* **THE TASK**
Transcribe the whole listing without a single picture.

* **DATA EXCERPT**
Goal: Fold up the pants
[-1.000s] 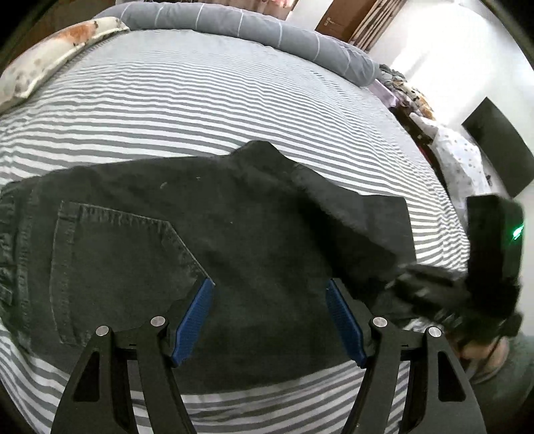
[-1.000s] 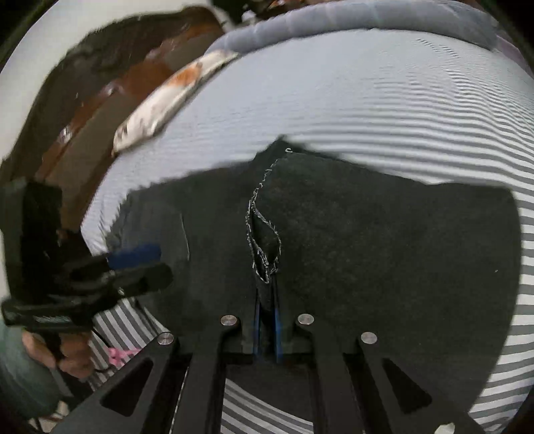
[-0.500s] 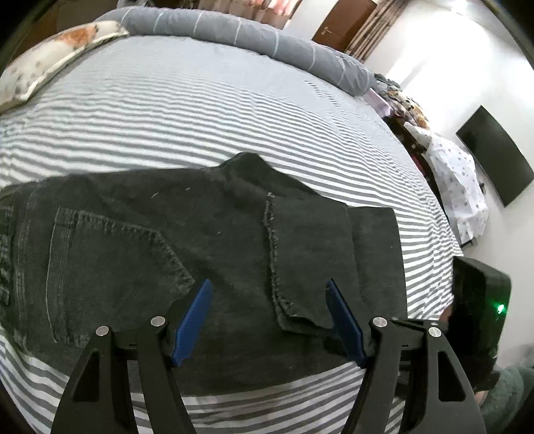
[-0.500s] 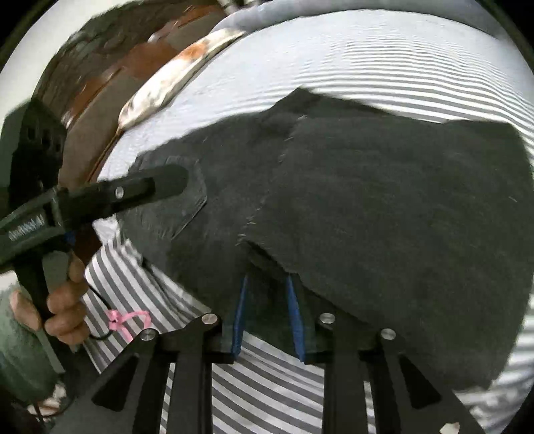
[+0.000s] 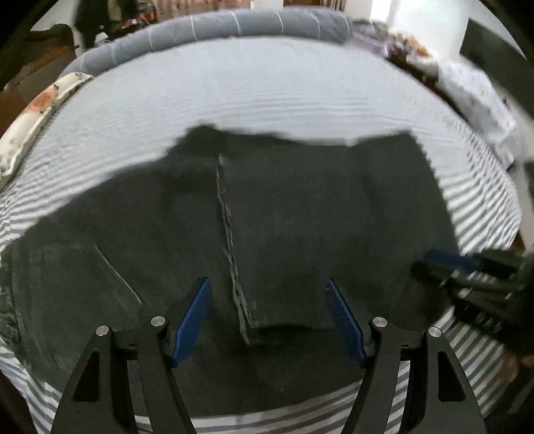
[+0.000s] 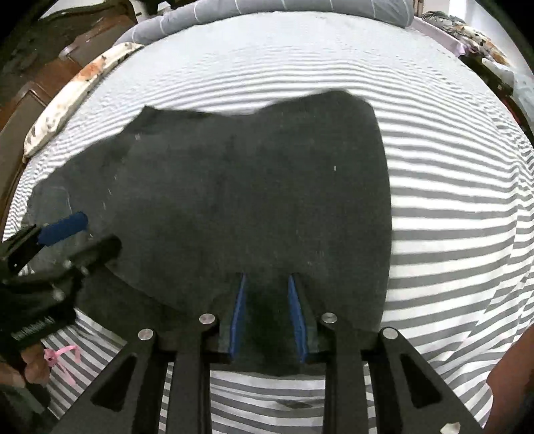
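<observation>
Dark pants (image 5: 300, 233) — long axis left-right across striped bed (image 5: 267, 100).

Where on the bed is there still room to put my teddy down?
The far half of the striped sheet, between the black pants and the grey rolled blanket, is bare. So is the strip right of the pants. The near edge is crowded: both grippers work there, and a flowered pillow lines the left side.
</observation>
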Demonstrator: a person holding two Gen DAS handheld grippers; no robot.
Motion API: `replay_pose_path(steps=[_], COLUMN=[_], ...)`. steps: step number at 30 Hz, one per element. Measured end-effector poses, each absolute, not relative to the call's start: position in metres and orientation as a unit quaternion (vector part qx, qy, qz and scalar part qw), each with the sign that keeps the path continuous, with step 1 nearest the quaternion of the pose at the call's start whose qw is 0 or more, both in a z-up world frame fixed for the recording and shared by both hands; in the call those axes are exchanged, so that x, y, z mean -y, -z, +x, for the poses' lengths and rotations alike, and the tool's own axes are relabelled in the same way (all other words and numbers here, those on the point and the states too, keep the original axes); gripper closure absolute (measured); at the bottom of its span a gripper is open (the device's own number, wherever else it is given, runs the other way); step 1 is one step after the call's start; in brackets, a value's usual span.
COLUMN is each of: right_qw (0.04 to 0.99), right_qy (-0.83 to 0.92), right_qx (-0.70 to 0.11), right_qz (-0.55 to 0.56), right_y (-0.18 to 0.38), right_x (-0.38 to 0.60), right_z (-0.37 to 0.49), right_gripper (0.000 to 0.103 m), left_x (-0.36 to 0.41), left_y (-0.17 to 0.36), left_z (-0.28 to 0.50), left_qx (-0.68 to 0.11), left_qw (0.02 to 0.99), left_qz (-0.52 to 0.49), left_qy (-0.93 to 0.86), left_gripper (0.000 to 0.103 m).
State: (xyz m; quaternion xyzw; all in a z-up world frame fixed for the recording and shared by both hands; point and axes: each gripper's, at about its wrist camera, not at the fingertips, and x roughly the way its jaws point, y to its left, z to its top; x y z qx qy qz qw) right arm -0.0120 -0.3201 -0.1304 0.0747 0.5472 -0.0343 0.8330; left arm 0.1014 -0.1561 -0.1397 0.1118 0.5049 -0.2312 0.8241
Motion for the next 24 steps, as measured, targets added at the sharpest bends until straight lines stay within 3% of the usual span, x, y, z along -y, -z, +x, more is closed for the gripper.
replay_pose_path(steps=[9, 24], right_qw=[0.838, 0.847], right_qy=[0.026, 0.068], right_qx=[-0.539, -0.520], right_qz=[0.073, 0.087], right_y=[0.132, 0.122], right_x=[0.328, 0.370], right_z=[-0.009, 0.104], right_gripper=[0.078, 0.077], left_x=[0.158, 0.146], left_y=[0.154, 0.161], left_z=[0.092, 0.089], left_qx=[-0.498, -0.492], left_qw=[0.826, 0.828], left_qz=[0.134, 0.127], left_qy=[0.227, 0.236], left_gripper=[0.032, 0.031])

* **WRITTEN SOLUTION**
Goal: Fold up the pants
[-1.000s] 
[-1.000s] 
[-0.500s] 
[-0.500s] 
[+0.000s] 
[+0.000s] 
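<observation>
Dark pants (image 5: 300, 233) — long axis left-right across striped bed (image 5: 267, 100).

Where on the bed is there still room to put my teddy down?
The far half of the striped sheet, between the black pants and the grey rolled blanket, is bare. So is the strip right of the pants. The near edge is crowded: both grippers work there, and a flowered pillow lines the left side.
</observation>
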Demonstrator: a person holding two Gen DAS handheld grippers; no robot.
Motion API: `replay_pose_path(steps=[_], COLUMN=[_], ...)`. steps: step number at 30 Hz, one per element. Measured end-effector poses, each absolute, not relative to the call's start: position in metres and orientation as a unit quaternion (vector part qx, qy, qz and scalar part qw), each with the sign that keeps the path continuous, with step 1 nearest the quaternion of the pose at the call's start whose qw is 0 or more, both in a z-up world frame fixed for the recording and shared by both hands; in the call those axes are exchanged, so that x, y, z mean -y, -z, +x, for the poses' lengths and rotations alike, and the tool's own axes are relabelled in the same way (all other words and numbers here, those on the point and the states too, keep the original axes); gripper closure absolute (measured); at the bottom of its span a gripper is open (the device's own number, wherever else it is given, runs the other way); step 1 is one step after the call's start; in brackets, a value's usual span.
COLUMN is each of: right_qw (0.04 to 0.99), right_qy (-0.83 to 0.92), right_qx (-0.70 to 0.11), right_qz (-0.55 to 0.56), right_y (-0.18 to 0.38), right_x (-0.38 to 0.60), right_z (-0.37 to 0.49), right_gripper (0.000 to 0.103 m), left_x (-0.36 to 0.41), left_y (-0.17 to 0.36), left_z (-0.28 to 0.50), left_qx (-0.68 to 0.11), left_qw (0.02 to 0.99), left_qz (-0.52 to 0.49), left_qy (-0.93 to 0.86), left_gripper (0.000 to 0.103 m).
State: (xyz m; quaternion xyzw; all in a z-up world frame fixed for the recording and shared by both hands; point and axes: each gripper's, at about its wrist camera, not at the fingertips, and x roughly the way its jaws point, y to its left, z to its top; x y z qx qy qz qw) right arm -0.0120 -0.3201 -0.1304 0.0747 0.5472 -0.0343 0.8330; left arm 0.1014 -0.1561 -0.1397 0.1118 0.5049 -0.2312 0.8241
Motion for the next 24 steps, as measured, targets added at the sharpest bends until straight lines stay within 3% of the usual span, x, y, z along -y, -z, +x, more is closed for the gripper.
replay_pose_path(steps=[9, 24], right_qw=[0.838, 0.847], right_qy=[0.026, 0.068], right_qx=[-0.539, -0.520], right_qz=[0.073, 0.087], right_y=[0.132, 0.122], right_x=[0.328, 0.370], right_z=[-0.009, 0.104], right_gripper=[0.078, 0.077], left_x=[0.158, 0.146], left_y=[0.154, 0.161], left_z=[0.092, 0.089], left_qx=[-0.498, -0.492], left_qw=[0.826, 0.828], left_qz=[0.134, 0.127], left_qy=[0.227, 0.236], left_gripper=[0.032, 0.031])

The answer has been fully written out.